California’s CCAs have expanded renewable resources across the state by more than 6 GW since 2017 while also providing workforce opportunities, public electric-vehicle charging infrastructure and other benefits to their communities, according to CalCCA’s Fall 2020 report. San Jose Clean Energy recently signed a power-purchase agreement for 225 MW of wind power from one of several New Mexico projects that will help restore tax revenue lost from the closure of fossil fuel generation resources and reduced oil and natural gas production (see related story).

CCAs are shifting the narrative on clean power to one of inclusion, MCE said. Cost declines and programs that help members afford home battery storage, rooftop solar and EVs extend those options to lower-income residents who have historically been priced out of those markets. Meanwhile, traditional net-metering policies face increasing criticism of being reverse subsidies as lower-income households purchase utility power generated from those resources on higher-income homes. This phenomenon was discussed in a recent study by Lawrence Berkeley National Laboratory and other researchers (see CEM No. 1618).

East Bay Community Energy’s Resilient Home program, launched in July, offers pre-negotiated pricing on solar-plus-storage systems, which not only reduce utility bills and emissions but also offer backup during grid outages, including public-safety power shut-offs. After installation, Sunrun pays EBCE’s Resilient Home customers an additional $1,250 for agreeing to share stored energy with the CCA during demand spikes, further reducing emissions and lowering costs.

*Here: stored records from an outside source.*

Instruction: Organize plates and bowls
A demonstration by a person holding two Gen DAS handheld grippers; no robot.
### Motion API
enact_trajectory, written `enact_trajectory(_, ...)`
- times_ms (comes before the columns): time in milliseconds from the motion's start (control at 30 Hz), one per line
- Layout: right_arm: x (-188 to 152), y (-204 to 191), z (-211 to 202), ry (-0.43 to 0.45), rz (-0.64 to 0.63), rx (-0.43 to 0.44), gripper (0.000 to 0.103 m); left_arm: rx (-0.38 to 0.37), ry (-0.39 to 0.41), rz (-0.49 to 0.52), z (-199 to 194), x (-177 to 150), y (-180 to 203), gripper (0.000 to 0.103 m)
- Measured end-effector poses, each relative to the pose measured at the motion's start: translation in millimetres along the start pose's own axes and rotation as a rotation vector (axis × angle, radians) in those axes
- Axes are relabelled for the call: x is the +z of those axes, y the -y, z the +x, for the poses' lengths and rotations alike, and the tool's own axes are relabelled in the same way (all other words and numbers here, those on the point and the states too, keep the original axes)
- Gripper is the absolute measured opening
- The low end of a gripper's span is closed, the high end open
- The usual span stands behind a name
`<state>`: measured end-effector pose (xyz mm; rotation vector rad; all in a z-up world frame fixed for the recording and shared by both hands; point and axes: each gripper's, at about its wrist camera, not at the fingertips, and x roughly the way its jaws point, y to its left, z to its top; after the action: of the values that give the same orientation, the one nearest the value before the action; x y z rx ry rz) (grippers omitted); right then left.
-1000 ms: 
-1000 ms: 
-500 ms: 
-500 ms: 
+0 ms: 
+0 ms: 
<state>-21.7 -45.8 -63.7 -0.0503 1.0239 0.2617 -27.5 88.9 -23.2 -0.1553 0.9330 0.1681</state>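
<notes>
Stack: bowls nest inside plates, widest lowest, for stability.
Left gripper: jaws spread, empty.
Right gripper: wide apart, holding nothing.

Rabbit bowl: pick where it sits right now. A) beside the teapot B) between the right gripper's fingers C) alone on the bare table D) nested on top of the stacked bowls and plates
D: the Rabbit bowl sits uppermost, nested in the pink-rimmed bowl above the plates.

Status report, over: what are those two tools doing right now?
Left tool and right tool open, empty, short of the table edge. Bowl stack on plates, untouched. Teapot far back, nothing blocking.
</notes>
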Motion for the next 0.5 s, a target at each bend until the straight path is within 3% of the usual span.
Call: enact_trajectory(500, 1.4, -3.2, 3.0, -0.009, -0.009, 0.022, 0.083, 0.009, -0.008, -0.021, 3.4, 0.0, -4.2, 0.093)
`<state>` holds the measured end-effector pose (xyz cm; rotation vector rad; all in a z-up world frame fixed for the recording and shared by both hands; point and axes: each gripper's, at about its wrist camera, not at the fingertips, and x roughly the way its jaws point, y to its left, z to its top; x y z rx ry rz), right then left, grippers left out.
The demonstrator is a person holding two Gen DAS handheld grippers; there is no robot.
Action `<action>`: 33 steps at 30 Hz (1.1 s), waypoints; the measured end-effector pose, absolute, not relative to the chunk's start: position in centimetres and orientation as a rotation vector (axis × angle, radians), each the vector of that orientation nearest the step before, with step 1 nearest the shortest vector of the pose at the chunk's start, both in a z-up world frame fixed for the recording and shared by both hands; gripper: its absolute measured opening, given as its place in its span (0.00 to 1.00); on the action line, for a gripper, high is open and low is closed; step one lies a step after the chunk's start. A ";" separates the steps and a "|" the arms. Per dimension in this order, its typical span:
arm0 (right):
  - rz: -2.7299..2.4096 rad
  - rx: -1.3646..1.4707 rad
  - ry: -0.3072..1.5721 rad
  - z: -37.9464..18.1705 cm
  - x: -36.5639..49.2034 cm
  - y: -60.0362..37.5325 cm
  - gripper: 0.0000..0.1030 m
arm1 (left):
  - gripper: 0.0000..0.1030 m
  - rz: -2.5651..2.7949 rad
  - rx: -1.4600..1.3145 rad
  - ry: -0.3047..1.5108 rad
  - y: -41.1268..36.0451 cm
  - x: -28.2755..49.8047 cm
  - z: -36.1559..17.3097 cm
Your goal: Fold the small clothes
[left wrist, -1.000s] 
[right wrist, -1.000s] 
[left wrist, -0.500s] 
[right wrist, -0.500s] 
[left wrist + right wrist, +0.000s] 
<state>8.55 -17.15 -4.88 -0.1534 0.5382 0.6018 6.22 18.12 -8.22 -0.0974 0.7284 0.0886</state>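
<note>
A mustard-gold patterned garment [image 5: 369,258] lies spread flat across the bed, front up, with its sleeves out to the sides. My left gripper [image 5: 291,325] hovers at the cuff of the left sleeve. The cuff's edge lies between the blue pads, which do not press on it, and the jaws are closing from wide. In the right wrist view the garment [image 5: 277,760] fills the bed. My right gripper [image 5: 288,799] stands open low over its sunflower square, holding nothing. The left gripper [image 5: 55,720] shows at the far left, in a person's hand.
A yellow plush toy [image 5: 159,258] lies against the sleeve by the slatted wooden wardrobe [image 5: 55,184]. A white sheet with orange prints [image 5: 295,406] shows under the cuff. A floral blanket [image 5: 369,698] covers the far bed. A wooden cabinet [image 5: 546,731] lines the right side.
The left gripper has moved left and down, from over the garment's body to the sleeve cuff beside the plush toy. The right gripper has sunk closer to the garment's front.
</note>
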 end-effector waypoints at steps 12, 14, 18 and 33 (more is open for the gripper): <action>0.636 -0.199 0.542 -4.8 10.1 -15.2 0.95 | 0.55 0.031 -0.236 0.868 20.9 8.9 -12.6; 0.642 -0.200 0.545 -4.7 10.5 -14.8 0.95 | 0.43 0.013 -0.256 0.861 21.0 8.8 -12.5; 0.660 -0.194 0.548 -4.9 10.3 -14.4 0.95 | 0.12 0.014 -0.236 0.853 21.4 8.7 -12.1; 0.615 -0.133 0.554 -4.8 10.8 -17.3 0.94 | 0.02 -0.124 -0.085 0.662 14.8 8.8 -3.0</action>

CCAs have encouraged registration in the California Public Utilities Commission’s discount programs for low-income customers. MCE also opted into the CPUC’s recently created arrearage-management program that will allow debt forgiveness for customers who have fallen behind on gas and electric bills as they get back on track beginning in 2021, Famular said (see CEM No. 1594). MCE would welcome legislation allowing CCAs to be administrators for such programs, as suggested in the CEJA report, and is seeking that authority now for the Energy Savings Assistance program, which funds its Low Income Families and Tenants pilot program, she added.

As the Western energy landscape shifts, Famular said CCAs and the communities they serve must be involved in addressing equity issues. “It is vital that equity concerns are not addressed in a one-size-fits-all approach,” she said.